What the exercise asks: Among the records below, find the line that has "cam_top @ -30"; from there, give the lines again exactly, and stop after the line that has "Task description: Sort".

Listed records:
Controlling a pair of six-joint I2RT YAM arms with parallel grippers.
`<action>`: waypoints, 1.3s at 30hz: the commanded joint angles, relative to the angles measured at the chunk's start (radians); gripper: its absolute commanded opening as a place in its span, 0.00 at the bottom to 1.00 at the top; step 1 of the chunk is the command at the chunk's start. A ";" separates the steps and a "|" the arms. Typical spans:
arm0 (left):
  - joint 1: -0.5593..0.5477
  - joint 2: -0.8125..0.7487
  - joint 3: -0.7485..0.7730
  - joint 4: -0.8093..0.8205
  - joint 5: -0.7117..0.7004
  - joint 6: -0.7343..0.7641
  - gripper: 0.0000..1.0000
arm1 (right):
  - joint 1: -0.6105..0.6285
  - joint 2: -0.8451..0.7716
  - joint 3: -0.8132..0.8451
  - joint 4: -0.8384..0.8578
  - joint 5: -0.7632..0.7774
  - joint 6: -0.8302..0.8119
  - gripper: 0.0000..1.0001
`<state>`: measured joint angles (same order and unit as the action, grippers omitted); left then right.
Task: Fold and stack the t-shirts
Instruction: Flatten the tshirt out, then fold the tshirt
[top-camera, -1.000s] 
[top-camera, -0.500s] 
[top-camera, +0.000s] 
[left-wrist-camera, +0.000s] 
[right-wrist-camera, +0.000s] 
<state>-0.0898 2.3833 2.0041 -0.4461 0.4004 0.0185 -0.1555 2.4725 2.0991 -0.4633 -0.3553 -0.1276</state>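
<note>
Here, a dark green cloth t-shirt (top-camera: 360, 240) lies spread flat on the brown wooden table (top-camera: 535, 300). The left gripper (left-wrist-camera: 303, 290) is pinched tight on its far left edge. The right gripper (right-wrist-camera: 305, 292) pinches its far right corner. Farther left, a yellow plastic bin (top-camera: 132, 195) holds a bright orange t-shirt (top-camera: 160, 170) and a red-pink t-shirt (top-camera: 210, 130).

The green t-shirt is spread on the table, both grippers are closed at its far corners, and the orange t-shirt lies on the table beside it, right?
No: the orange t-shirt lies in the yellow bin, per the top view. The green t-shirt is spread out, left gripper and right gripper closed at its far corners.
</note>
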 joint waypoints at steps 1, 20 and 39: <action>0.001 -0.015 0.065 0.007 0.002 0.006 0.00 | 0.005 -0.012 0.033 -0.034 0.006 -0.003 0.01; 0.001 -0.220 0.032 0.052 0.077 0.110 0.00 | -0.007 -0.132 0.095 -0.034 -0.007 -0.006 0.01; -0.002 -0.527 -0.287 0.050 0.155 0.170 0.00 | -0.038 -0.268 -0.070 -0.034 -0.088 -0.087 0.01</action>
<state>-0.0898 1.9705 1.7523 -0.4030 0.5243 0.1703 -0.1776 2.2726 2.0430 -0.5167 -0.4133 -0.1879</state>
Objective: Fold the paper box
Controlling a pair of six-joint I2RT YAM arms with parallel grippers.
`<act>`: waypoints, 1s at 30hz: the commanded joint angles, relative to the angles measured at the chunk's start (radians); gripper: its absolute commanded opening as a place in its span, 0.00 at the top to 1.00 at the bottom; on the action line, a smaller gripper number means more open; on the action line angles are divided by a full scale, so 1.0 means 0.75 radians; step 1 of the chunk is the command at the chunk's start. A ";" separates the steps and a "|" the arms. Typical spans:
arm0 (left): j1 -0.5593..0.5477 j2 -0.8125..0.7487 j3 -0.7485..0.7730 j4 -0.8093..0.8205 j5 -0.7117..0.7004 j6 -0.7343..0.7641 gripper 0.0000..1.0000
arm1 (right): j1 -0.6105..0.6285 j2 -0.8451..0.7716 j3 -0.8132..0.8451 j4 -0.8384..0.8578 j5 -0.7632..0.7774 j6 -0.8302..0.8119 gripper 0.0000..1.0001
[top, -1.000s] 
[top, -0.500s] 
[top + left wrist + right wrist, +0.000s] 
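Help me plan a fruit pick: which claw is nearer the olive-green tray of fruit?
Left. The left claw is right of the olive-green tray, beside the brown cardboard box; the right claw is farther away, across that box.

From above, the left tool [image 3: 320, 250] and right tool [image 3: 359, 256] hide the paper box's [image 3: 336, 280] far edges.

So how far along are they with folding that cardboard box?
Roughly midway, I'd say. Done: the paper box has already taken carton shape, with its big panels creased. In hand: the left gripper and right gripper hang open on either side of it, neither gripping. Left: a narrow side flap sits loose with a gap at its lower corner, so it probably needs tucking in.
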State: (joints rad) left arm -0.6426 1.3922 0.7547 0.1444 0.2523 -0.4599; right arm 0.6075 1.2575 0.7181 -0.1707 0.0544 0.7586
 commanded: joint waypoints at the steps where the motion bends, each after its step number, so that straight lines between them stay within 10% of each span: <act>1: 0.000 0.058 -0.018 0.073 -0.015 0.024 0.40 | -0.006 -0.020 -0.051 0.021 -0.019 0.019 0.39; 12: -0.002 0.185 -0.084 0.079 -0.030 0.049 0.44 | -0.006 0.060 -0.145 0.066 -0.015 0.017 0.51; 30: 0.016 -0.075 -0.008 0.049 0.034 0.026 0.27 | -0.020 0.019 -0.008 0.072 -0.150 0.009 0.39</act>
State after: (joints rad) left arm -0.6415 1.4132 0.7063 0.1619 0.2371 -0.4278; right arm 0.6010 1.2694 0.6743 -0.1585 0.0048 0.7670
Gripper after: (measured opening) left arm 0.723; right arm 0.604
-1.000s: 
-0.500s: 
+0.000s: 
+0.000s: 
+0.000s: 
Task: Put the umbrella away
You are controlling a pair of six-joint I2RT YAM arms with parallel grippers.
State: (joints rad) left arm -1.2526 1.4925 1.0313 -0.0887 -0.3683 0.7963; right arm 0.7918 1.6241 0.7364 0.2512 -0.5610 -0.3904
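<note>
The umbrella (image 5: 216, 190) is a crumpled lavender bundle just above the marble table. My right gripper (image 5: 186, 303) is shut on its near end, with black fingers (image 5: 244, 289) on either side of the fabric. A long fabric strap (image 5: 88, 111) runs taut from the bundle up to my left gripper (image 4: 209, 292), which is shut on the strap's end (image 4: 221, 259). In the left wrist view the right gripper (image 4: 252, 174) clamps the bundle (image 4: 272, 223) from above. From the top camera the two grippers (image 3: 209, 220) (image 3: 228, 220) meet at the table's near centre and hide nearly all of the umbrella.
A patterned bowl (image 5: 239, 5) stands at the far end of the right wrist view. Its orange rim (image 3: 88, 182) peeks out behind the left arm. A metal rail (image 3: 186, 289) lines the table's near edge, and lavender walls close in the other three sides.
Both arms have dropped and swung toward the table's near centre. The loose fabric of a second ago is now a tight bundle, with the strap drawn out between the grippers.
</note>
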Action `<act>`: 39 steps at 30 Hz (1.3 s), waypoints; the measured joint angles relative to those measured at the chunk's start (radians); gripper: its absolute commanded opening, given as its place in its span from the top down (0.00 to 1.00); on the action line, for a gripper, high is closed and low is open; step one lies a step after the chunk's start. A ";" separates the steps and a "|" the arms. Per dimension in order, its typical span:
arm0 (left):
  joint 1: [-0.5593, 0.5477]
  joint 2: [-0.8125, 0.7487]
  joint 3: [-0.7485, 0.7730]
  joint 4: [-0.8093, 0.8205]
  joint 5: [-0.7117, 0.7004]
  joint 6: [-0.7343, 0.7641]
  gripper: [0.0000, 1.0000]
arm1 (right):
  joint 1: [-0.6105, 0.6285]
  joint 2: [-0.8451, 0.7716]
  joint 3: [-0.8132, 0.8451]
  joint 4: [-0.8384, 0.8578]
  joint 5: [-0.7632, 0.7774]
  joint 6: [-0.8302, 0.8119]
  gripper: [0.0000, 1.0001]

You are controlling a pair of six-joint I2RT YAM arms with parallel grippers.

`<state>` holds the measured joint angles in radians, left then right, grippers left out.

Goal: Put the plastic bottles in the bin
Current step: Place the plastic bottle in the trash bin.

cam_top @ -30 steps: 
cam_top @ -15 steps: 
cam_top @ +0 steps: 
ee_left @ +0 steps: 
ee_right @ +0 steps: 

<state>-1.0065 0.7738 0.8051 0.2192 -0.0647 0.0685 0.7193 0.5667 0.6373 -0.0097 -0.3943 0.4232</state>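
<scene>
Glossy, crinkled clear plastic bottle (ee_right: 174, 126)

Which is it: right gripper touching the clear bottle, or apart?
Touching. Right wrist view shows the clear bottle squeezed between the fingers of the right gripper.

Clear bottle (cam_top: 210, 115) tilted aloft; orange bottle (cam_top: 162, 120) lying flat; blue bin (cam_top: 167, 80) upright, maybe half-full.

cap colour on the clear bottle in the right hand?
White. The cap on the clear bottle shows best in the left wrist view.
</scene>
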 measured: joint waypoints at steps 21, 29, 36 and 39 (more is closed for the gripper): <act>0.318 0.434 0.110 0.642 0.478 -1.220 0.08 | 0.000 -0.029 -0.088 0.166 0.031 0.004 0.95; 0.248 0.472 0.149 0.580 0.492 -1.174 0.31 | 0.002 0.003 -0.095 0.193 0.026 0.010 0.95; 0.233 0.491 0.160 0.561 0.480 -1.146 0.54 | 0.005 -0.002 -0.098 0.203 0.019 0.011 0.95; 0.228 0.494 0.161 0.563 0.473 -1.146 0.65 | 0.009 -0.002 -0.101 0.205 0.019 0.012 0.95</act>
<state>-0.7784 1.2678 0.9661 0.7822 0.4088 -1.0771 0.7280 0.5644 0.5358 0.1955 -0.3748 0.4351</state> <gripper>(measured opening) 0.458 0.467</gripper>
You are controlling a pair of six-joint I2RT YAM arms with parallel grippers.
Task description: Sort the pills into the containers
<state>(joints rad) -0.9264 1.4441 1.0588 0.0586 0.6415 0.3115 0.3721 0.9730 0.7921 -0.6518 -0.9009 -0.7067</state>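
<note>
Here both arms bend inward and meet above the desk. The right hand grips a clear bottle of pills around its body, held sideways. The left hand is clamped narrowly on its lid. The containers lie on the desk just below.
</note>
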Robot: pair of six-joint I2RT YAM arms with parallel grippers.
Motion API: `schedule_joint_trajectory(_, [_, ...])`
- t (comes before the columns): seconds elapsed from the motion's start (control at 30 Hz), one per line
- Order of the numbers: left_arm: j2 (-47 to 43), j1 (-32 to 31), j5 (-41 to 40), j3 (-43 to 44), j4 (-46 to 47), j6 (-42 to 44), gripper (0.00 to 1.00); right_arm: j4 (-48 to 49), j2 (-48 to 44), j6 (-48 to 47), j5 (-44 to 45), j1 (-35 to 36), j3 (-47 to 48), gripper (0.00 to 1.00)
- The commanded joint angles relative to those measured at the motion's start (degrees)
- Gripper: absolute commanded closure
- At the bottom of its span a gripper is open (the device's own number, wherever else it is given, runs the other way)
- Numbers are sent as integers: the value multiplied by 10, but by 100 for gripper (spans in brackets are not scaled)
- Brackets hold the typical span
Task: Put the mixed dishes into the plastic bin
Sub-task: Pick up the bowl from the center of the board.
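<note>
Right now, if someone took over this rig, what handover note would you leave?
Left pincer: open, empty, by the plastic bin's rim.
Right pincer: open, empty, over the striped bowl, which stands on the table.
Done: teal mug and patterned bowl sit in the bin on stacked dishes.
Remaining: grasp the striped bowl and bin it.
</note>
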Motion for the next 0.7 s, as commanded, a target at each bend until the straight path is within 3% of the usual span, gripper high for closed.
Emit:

Result for this exercise:
cam_top @ -30 steps: 
cam_top @ -15 steps: 
cam_top @ +0 steps: 
ee_left @ +0 steps: 
ee_right @ +0 steps: 

<state>-1.0065 0.7738 0.8051 0.2192 -0.0647 0.0685 0.7193 0.5667 0.6373 -0.0097 -0.3943 0.4232</state>
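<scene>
Glossy, crinkled clear plastic bottle (ee_right: 174, 126)

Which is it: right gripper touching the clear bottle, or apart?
Touching. Right wrist view shows the clear bottle squeezed between the fingers of the right gripper.

Clear bottle (cam_top: 210, 115) tilted aloft; orange bottle (cam_top: 162, 120) lying flat; blue bin (cam_top: 167, 80) upright, maybe half-full.

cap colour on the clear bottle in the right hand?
White. The cap on the clear bottle shows best in the left wrist view.
</scene>
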 measured: joint waypoints at steps 21, 29, 36 and 39 (more is closed for the gripper): <act>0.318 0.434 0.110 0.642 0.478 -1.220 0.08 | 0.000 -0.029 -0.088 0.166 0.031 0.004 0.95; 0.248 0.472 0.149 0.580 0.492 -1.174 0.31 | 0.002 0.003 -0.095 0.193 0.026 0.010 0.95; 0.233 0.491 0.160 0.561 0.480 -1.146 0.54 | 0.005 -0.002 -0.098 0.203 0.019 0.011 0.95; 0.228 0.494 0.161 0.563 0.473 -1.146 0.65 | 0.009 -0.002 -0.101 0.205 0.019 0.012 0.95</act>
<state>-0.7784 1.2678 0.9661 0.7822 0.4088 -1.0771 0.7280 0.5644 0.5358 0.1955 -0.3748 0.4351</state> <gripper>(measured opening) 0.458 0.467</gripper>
You are controlling a pair of six-joint I2RT YAM arms with parallel grippers.
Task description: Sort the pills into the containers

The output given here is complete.